On August 2, 2016 the U.S government proposed making it harder for wealthy business owners to transfer assets to heirs without paying estate and gift taxes. The Treasury Department’s plan would place new limits on a common tactic used to transfer interests in illiquid businesses.
“By taking advantage of these tactics, certain taxpayers or their estates owning closely held businesses or other entities can end up paying less than they should in estate or gift taxes,” Mark Mazur, the assistant secretary for tax policy, said in a written statement. “Treasury’s action will significantly reduce the ability of these taxpayers and their estates to use such techniques.”
Estate and gift taxes, or transfer taxes, are taxes on the transfer of assets from one person to another either by gift during their lifetime or by inheritance at death. Only transfers by an individual or their estate in excess of $5.45 million are subject to tax.
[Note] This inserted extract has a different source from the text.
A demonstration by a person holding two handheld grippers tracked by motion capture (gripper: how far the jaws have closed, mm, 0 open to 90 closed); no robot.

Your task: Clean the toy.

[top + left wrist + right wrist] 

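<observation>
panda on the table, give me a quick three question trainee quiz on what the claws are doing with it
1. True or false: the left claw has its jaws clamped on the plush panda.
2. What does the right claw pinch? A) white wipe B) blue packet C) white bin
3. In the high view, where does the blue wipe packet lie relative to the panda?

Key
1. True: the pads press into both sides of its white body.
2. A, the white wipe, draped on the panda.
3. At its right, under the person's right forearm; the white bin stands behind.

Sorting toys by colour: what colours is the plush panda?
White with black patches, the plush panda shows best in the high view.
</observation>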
For married couples, no tax is collected on the first $10.9 million transferred. This generous exemption amount means that fewer than 10,000 of the largest estates are subject to any transfer tax at all in a year.
The proposed regulations are a response to the practice of discounting the value of fractional interests in closely held businesses or land, allowing wealthy families to pack assets inside the $10.9 million lifetime exclusion from estate and gift taxes. The Treasury is intent on making it harder for taxpayers to claim valuation discounts by changing how the IRS considers restrictions of an individual’s right to liquidate interests in a business.
The government has signaled for months that the regulations are imminent. Estate planners have urged clients to complete transfers before the government acted. Such efforts may accelerate in the coming months, because the proposed regulations are subject to a 90-day public comment period. The regulations themselves will not go into effect until the comments are carefully considered and then 30 days after the regulations are finalized.